MALDEF Neutral on Elena Kagan
Confirmation Process Ignores Critical Shifts in U.S. Demographics
August 5, 2010
LOS ANGELES, CA – Today, the Huffington Post published an article by Thomas A. Saenz, MALDEF President and General Counsel, in which he explains that MALDEF has reluctantly decided not to take a position on Elena Kagan's Supreme Court nomination, largely because the federal government's judicial selection process does not adequately account for the legal concerns of an increasingly Latino United States.
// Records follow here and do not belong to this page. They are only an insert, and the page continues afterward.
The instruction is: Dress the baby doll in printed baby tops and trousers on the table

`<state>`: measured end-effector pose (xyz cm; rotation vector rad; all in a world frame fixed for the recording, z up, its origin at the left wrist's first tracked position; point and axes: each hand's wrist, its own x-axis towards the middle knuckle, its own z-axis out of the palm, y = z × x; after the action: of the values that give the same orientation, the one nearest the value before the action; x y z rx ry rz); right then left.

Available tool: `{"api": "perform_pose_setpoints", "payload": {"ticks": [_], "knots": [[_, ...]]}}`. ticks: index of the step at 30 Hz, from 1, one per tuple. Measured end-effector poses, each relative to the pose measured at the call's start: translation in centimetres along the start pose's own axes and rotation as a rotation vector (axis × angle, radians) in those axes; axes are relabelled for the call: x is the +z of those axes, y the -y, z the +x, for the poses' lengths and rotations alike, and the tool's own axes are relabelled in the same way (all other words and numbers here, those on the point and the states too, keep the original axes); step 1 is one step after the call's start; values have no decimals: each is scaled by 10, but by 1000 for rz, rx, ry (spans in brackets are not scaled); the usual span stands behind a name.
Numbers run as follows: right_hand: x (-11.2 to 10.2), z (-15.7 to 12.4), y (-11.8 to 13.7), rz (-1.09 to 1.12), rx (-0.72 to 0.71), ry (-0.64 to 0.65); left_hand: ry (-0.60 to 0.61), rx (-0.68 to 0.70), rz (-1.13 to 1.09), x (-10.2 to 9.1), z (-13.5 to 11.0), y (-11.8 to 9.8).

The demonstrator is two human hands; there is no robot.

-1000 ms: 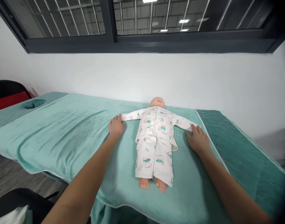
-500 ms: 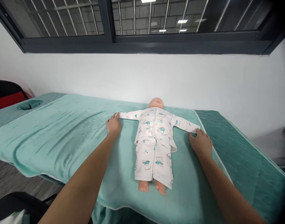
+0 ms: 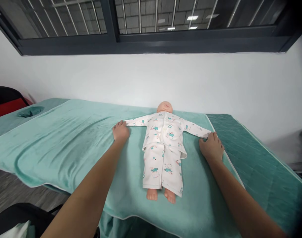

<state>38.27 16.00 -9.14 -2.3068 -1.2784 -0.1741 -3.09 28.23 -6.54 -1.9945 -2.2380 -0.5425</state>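
Observation:
A baby doll (image 3: 165,107) lies on its back, head toward the wall and bare feet toward me. It wears a white long-sleeved pajama top (image 3: 163,132) and matching white pajama pants (image 3: 154,168), both printed with teal bears. Both sleeves stretch out sideways. At the cuff of the sleeve on the left, my left hand (image 3: 121,131) is closed, its fingers curled on the fabric. My right hand (image 3: 212,147) pinches the end of the other sleeve (image 3: 196,130). The doll's hands are not visible.
A teal blanket (image 3: 66,138) with a pale edge covers the padded bed (image 3: 259,158). A face hole (image 3: 30,111) shows at the bed's left end. White wall (image 3: 141,79) and a dark-framed window (image 3: 151,43) stand behind. Black chairs are at left (image 3: 7,94) and lower left (image 3: 22,211).
The view has tilted slightly. My right hand and the sleeve end there sit a little higher in the picture. Both hands stay at the cuffs.

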Motion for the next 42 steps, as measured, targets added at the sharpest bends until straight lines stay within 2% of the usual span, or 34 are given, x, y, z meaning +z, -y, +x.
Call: {"api": "perform_pose_setpoints", "payload": {"ticks": [8,11,13,18,22,25,29,38,42], "knots": [[-1,-3,1,-47,-17,-3,-50,-40,-8,-4,-20,-4],[-3,-9,3,-50,-63,-57,-107,-54,-67,-12,-43,-14],[-4,-16,5,-12,-97,-69,-145,2,-113,-18,-65,-24],[-10,-51,13,329,-147,-52,-163,190,-184,-25,-123,-47],[-26,-97,28,608,-333,-24,-139,237,-341,-28,-147,-51],[-36,-121,37,643,-432,16,-104,344,-459,-33,-154,-50],[-38,-126,42,626,-425,69,-65,476,-511,-39,-157,-49],[-40,-123,43,553,-333,151,-132,444,-384,-29,-157,-48],[-39,-122,41,618,-318,137,-198,456,-473,-31,-158,-47]]}}
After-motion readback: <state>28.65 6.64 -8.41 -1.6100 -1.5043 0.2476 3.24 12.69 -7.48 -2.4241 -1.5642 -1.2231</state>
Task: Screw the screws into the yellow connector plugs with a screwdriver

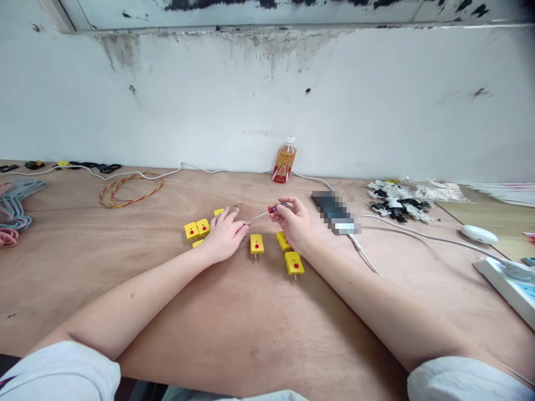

This rare decision comes because Kagan's record as an attorney is too ambiguous for MALDEF to make an informed determination about her current knowledge and potential understanding of Latino legal concerns, such as immigration and "the use of race-linked proxies for discrimination." An excerpt from the Huffington Post article is below:
“Kagan’s confirmation as Supreme Court Justice will come without the endorsement of MALDEF, the nation’s leading Latino civil rights law firm. Given its mission to promote the civil rights of Latinos in the United States through the legal system, MALDEF has generally taken a public position in support of or in opposition to Supreme Court nominees. The decision to take a neutral position on the confirmation was not easy, and several prominent members of MALDEF’s board strongly advised support for Kagan’s confirmation. The outcome arises largely from the way the Supreme Court confirmation process has developed over the last quarter century. Simply put, that process no longer elicits much in the way of useful additional information about a nominee; instead it has devolved into a predictable battle of partisan sound-bites, many of them resting on half-truth and unsupported assumption.”